» Assignment: Return the data exactly, apart from leaving out the pictures.

» Data block:
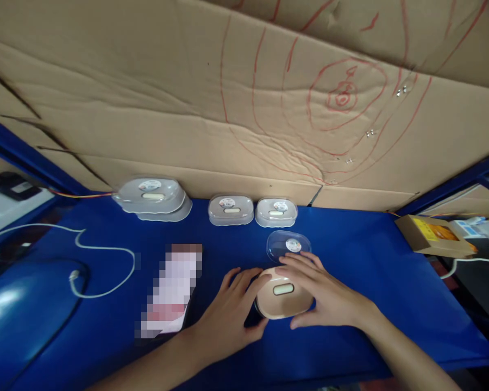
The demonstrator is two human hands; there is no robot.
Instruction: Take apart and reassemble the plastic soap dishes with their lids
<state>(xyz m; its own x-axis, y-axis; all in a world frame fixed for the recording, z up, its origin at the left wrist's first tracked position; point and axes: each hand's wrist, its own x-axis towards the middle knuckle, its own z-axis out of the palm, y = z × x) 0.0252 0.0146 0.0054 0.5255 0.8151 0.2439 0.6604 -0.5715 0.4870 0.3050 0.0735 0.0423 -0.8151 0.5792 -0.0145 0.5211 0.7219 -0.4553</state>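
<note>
A beige rounded box (283, 307) with a pale oval inset on its top is between my two hands over the blue table (228, 353). My left hand (234, 304) wraps its left side, fingers at the far edge and thumb near the front corner. From the right, my right hand (326, 290) grips it, with fingers across the top far edge and the thumb low on the side. Just beyond the box lies a clear plastic cover (277, 245) with a round sticker, partly hidden by my right fingers.
Along the cardboard wall (146, 119) stand clear-covered boxes: a stack (152, 196) at left, one box (230, 210) and another box (276, 213) in the middle. A blurred-out phone (173, 293) and a white cable (132, 266) lie left. A cardboard carton (426, 239) sits right.
</note>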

» The answer:
The demonstrator is two human hands; there is no robot.
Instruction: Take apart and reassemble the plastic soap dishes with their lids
<state>(xyz m; its own x-axis, y-axis; all in a world frame fixed for the recording, z up, its origin at the left wrist's first tracked position; point and axes: each hand's wrist, its own x-axis towards the middle knuckle, its own z-axis out of the palm, y = z × x) 0.0252 0.0146 0.0054 0.5255 0.8151 0.2439 0.6604 -0.5715 0.4870 0.3050 0.0735 0.0423 -0.8151 0.5792 -0.0145 0.5211 0.7219 -0.4553</state>
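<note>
A beige rounded box (283, 307) with a pale oval inset on its top is between my two hands over the blue table (228, 353). My left hand (234, 304) wraps its left side, fingers at the far edge and thumb near the front corner. From the right, my right hand (326, 290) grips it, with fingers across the top far edge and the thumb low on the side. Just beyond the box lies a clear plastic cover (277, 245) with a round sticker, partly hidden by my right fingers.
Along the cardboard wall (146, 119) stand clear-covered boxes: a stack (152, 196) at left, one box (230, 210) and another box (276, 213) in the middle. A blurred-out phone (173, 293) and a white cable (132, 266) lie left. A cardboard carton (426, 239) sits right.
</note>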

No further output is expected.